En même temps, il faut prendre en compte que très peu d'agents économiques ont une action de clivage dans les économies récentes et que ce sont justement les agents calculateurs optimisàrîTs, quitte à ce que leurs calculs aient lieu le plus souvent à court terme, quelquefois seulement à moyen terme, et exceptionnellement à long terme, selon la remarque de Keynes déjà rapportée. Or, l'influence de ces agents rares est double. D'abord, c'est eux qui se trouvent aux « partages des eaux » des économies contemporaines : banquiers et cambistes  pour les flux  de monnaies ; staff des firmes pour les déterminations des marchés, des produits, des jobs ; gouvernants pour les choix relevant de la « polis » (dévalua­tion, détermination du déficit extérieur tolérable, taux d'intérêt, arbitrages entre secteurs, faveur à l'investissement ou à la consommation, etc.). Ensuite, les décisions de ces calculateurs optimisants sont les seules à être suffisamment transmises aux autres, sans doute parce qu'elles influencent les moyens de diffusion à travers les organigrammes d'entreprises et les média, mais aussi du seul fait qu'elles concernent les grands clivages, c'est-à-dire les parties visibles et sensibles de la société. Ainsi les très insouciants qui forment la majorité de la population, - insouciance qui n'exclut pas qu'on s'agite, se donne de la peine, et même se fasse du souci, - n'ont guère de force perturbatrice. Le désordre de leurs décisions est tel qu'elles n'influencent pas plus les directions de l'ensemble que le mouvement brownien n'influence la chute d'un corps. Mais c'est aussi que leurs insouciances au sens défini viennent s'inscrire dans les bassins d'attraction distribués d'avance par les média, les clivages politiques, les hiérarchies, les déterminations préalables de jobs influencées par les calculateurs optimisants.
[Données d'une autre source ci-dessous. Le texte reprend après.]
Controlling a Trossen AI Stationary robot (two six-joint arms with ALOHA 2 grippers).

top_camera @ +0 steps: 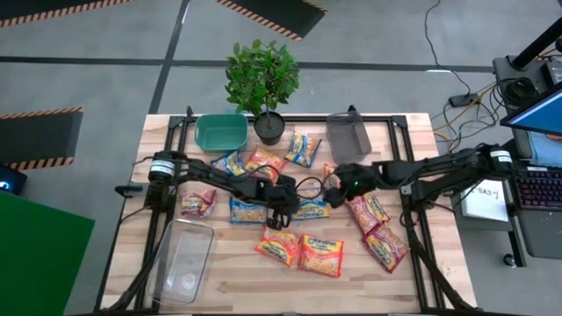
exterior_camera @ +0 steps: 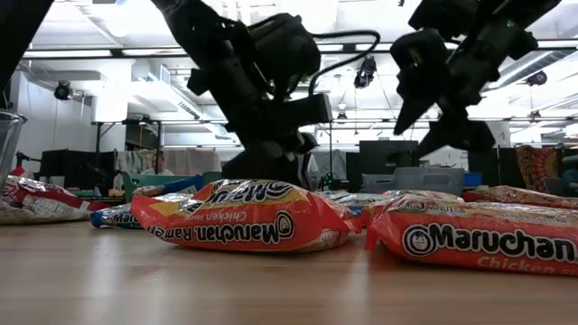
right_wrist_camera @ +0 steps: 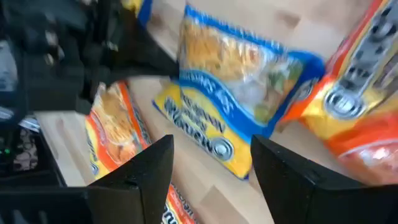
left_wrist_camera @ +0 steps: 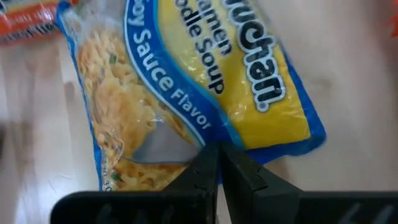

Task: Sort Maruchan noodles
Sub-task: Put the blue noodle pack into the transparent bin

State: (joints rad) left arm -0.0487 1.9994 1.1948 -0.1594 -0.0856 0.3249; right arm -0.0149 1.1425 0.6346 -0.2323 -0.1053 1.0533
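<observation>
Right wrist view: right claw [right_wrist_camera: 211, 168] hovering wide over blue-yellow packet [right_wrist_camera: 239, 93], lining up grab; left claw [left_wrist_camera: 217, 163] pinched empty above soy-sauce packet [left_wrist_camera: 205, 87].

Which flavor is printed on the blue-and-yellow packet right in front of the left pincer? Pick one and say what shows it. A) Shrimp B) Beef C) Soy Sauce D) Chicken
C: in the left wrist view the blue-and-yellow packet just past the shut left pincer reads "Soy Sauce Flavor" along its blue band.
</observation>
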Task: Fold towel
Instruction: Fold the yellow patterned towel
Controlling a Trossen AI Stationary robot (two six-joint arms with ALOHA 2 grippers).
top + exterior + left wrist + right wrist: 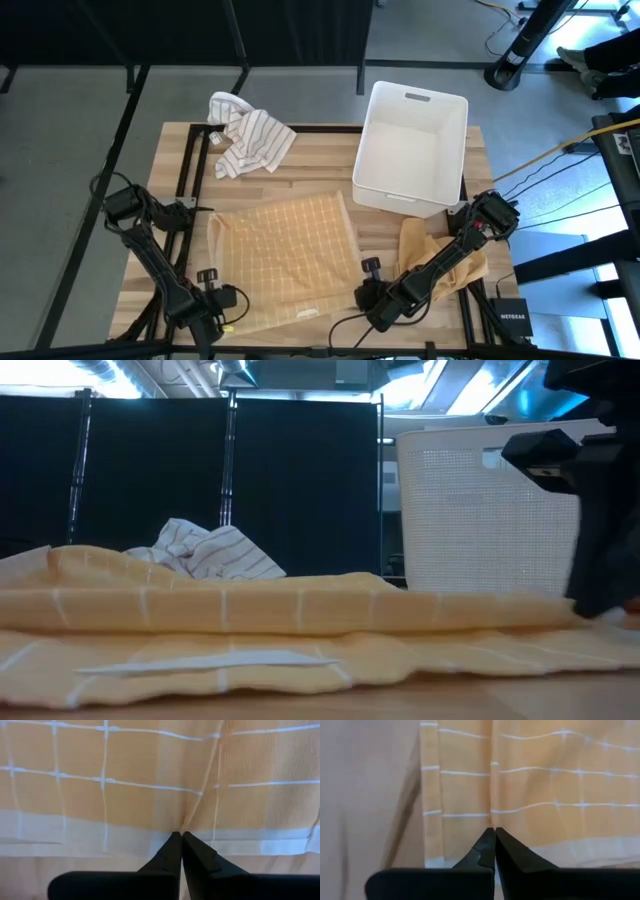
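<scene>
The orange cotton towel with a white grid lies spread on the wooden desk. The left hand and right hand are each pinched on its near hem. Soft, limp cloth; corners give best control.

— What's on the table from up there?

— A yellow checked towel spread flat in the middle, near edge close to the table's near side. Far left of it lies a crumpled striped cloth. Far right stands a white bin.

— And the arms?

— The left gripper sits at the towel's near left corner. The right gripper is at its near right corner. Both touch the edge, as far as I can tell.

— Anything under the right arm?

— A second yellow cloth, bunched, just right of the towel, near the bin.
</scene>
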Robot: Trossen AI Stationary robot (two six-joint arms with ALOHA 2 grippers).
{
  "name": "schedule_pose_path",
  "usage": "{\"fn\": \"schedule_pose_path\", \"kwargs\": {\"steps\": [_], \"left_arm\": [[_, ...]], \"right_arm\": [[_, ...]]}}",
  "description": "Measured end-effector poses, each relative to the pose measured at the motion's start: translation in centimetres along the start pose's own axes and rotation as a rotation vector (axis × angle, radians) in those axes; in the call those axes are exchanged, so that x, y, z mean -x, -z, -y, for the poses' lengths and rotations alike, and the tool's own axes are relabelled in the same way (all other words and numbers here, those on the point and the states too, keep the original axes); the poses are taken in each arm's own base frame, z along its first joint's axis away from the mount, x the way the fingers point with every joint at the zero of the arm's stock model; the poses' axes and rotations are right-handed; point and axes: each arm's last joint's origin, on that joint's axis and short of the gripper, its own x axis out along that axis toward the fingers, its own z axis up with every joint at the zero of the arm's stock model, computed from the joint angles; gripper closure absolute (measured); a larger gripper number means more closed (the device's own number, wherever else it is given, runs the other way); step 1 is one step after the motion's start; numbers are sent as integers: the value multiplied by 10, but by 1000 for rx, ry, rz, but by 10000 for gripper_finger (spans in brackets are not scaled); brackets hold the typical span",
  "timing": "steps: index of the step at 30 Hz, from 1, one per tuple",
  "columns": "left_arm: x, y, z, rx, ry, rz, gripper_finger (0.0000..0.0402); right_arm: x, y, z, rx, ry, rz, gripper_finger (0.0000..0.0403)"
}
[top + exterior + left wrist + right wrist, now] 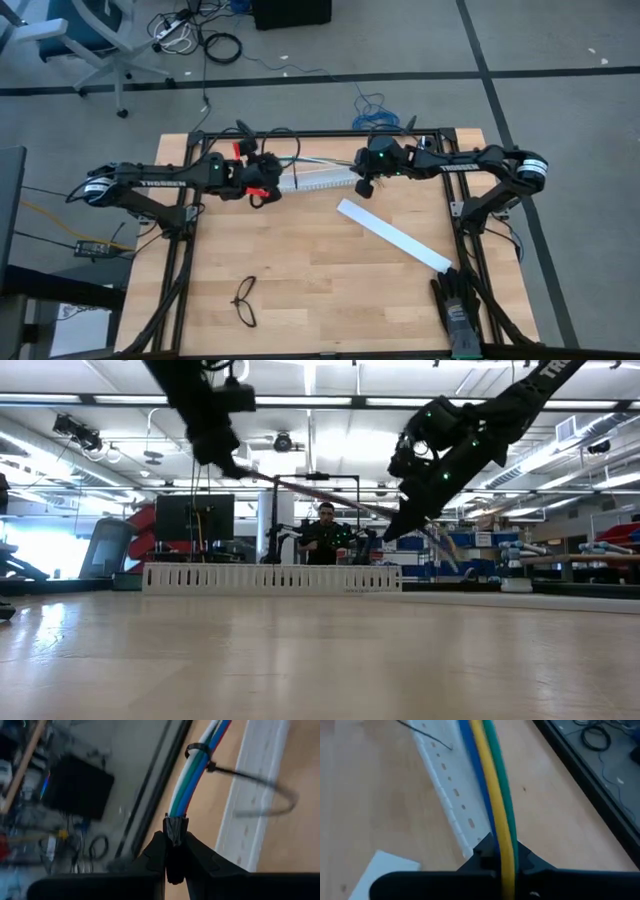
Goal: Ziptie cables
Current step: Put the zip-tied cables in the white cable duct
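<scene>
We see the cables (318,164) stretched between our left hand (268,172) and right hand (362,172), above the slotted rail (322,180) near the tabletop's (320,290) far edge.

A wooden table (300,290) fills the middle of the high view. On it, toward four o'clock from centre, lies a wide flat white strip (393,234), slanting from upper left to lower right. At seven o'clock rest black thin-framed glasses (245,301). Near twelve o'clock, a slotted white channel (320,180) lies along the far part of the table; in the low view it runs level across the middle. At five o'clock, by the table's near right corner, sits a dark glove (457,303). Beyond the table, at eleven o'clock, an office chair (85,40) stands on the grey floor. In the low view a person (326,532) sits behind the channel.
</scene>
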Motion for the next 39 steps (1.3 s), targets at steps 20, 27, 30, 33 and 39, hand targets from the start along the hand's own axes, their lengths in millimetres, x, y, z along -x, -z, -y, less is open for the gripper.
{"fn": "schedule_pose_path", "kwargs": {"steps": [20, 27, 30, 33, 39], "left_arm": [[-52, 68, 19, 96, 109, -161, 356], [-55, 83, 22, 129, 137, -247, 356], [-53, 86, 23, 128, 151, -284, 356], [-53, 89, 23, 112, 175, -311, 356], [-59, 95, 24, 111, 260, -315, 356]], "right_arm": [[-13, -1, 2, 30, -43, -34, 402], [-56, -5, 2, 45, -34, -108, 403], [-59, -11, 2, 76, -35, -92, 403], [-57, -14, 3, 113, -57, -71, 403], [-56, -8, 7, 87, -172, -101, 403]]}}
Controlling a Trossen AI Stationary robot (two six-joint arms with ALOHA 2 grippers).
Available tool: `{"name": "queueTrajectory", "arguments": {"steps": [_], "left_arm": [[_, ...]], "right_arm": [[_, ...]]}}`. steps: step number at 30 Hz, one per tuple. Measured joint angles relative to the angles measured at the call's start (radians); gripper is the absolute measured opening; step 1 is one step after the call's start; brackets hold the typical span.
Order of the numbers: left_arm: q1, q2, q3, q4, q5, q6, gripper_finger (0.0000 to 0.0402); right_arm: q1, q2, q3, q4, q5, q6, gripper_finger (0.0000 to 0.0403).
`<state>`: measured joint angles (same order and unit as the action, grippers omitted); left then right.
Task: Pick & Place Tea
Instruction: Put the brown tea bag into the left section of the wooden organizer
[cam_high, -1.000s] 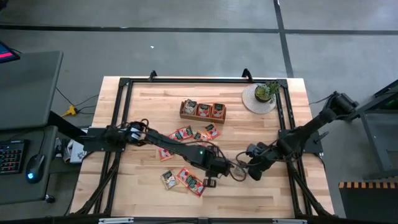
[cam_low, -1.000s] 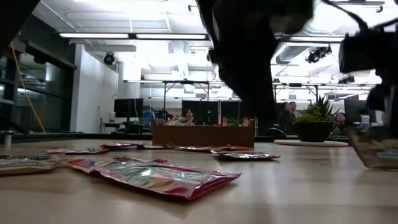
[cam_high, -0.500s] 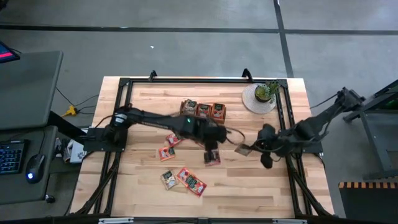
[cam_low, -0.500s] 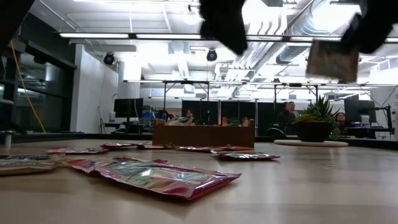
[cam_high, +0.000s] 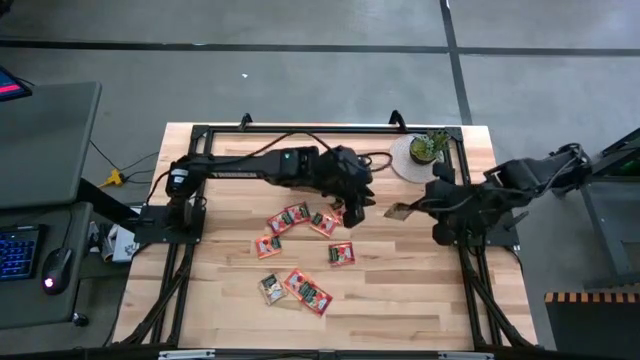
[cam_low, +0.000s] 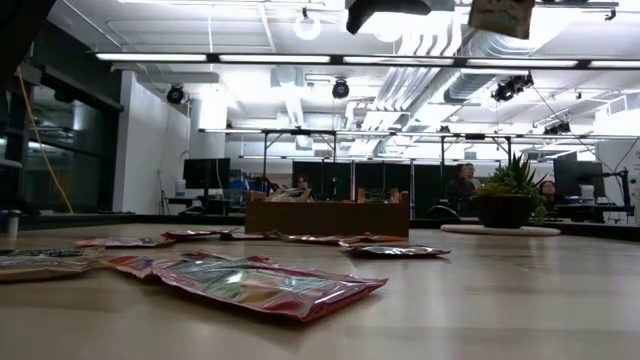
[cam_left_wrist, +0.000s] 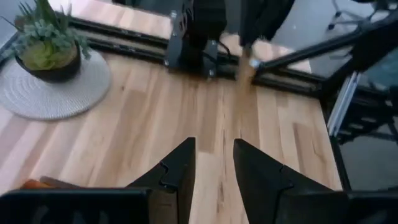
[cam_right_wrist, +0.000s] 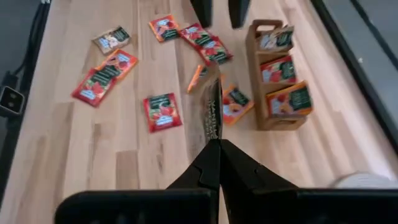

Ainsi s'expliquerait l'efficacité relative des modèles analytiques et des modèles mathématiques proposés, même si l'immense majorité de la population n'est pas calculatrice optimatrice, et si chez les optimateurs la plupart des décisions sont aberrantes, et que les décisions non aberrantes consistent la plupart du temps à prévoir les aberrances de la foule et des autres calculateurs, selon Keynes. Car ce sont essentiellement les décisions calculatrices optimatrices, si rares, si localisées, si fondées qu'elles soient souvent sur 1'"erreur probable «  sociale repérée par Pascal, qui commandent en gros et habituellement (donc sans exclure de fréquente exceptions) des équilibres généraux. Ceci décrit assez la situation concrète qu'on constate : un monde économique où personne n'a prévu le premier choc pétrolier, où personne ne sait si demain l'ouvrier anglais reprendra le goût de la création industrielle, où chacun ignore les plafonds et les fonds de la cote du dollar ou des matières premières, mais où cependant il est probable que les grands pays endettés ne soient pas mis en banqueroute ou en faillite, que les pensions soient quand même raisonnablement payées durant une période, que les vols dans les grands magasins et les coulages au travail restent  un bon temps assimilables par des compensations.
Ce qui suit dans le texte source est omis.